* Exercise prompt *
How many lines of the listing below contain the word "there"? Reply with that number alone.

* Data *
====

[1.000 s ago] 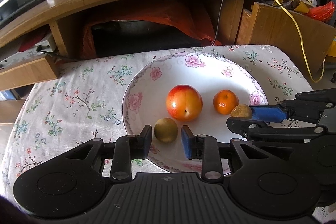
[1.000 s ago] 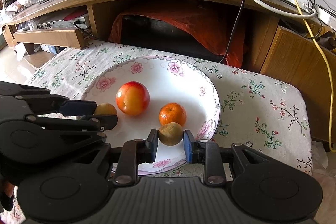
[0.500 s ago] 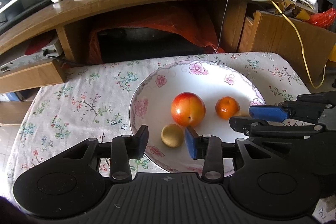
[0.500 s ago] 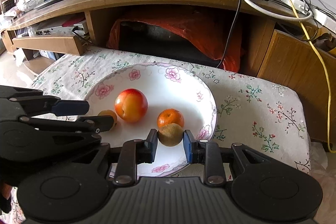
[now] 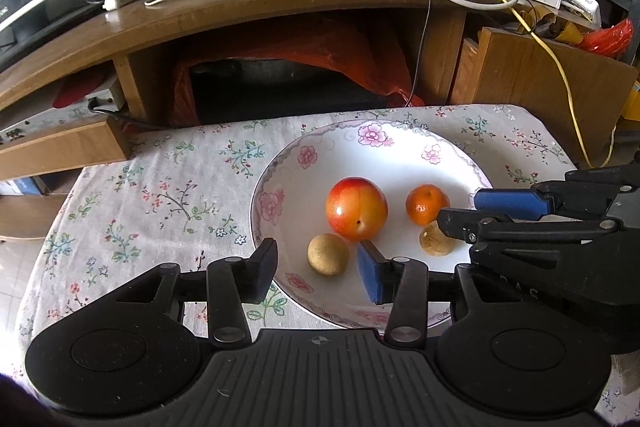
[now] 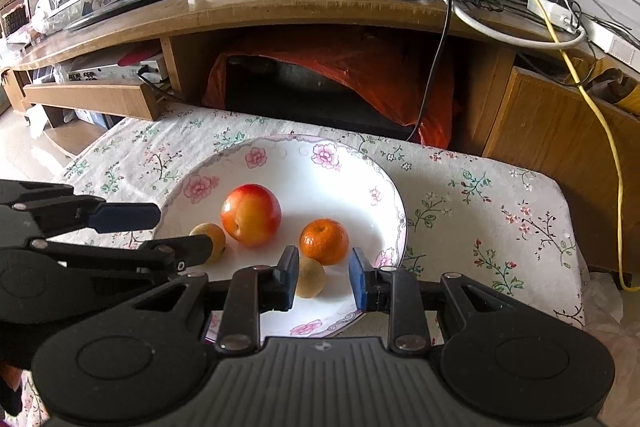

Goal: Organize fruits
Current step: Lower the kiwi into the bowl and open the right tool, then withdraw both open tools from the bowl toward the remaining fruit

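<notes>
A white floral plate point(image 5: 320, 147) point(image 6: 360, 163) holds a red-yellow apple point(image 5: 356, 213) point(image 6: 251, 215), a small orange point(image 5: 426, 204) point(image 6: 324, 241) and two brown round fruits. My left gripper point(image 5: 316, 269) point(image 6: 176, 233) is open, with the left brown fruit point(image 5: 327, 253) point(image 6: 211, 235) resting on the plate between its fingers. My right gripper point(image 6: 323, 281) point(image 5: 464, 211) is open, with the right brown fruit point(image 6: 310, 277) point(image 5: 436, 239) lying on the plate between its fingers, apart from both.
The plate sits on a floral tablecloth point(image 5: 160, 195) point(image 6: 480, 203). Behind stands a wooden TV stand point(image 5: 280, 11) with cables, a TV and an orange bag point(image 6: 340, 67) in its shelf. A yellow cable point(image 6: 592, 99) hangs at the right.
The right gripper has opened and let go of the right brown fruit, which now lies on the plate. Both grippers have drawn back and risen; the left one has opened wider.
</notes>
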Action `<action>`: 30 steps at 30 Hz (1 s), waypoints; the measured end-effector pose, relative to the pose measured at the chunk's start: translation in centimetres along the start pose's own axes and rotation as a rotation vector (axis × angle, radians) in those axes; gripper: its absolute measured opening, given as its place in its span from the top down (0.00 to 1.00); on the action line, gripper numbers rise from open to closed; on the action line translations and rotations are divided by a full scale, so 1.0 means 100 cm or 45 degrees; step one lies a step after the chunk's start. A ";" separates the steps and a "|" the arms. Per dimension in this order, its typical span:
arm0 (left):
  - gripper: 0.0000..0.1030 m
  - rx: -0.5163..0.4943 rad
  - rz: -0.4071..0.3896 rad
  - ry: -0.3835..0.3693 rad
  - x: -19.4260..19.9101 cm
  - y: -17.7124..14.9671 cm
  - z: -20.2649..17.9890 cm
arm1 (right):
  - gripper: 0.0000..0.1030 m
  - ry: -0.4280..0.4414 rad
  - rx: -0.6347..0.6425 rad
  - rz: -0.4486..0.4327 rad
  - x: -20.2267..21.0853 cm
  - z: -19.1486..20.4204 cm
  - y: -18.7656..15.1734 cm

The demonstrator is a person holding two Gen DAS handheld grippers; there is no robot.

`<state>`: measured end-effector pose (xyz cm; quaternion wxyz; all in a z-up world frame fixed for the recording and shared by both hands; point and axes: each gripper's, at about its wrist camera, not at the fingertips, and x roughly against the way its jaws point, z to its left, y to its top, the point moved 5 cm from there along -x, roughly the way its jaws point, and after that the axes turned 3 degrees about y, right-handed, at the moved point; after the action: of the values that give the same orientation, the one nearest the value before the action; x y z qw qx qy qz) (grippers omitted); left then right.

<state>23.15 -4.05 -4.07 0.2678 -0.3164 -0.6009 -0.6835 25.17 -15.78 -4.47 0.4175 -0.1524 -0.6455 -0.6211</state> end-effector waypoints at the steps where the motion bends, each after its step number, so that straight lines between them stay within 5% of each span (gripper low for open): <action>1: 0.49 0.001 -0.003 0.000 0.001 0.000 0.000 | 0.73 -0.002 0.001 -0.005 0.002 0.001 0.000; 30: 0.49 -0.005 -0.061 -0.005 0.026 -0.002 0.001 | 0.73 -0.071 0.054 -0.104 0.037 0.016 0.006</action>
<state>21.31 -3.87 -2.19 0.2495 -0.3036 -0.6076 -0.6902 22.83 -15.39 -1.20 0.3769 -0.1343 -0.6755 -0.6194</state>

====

* Solution *
2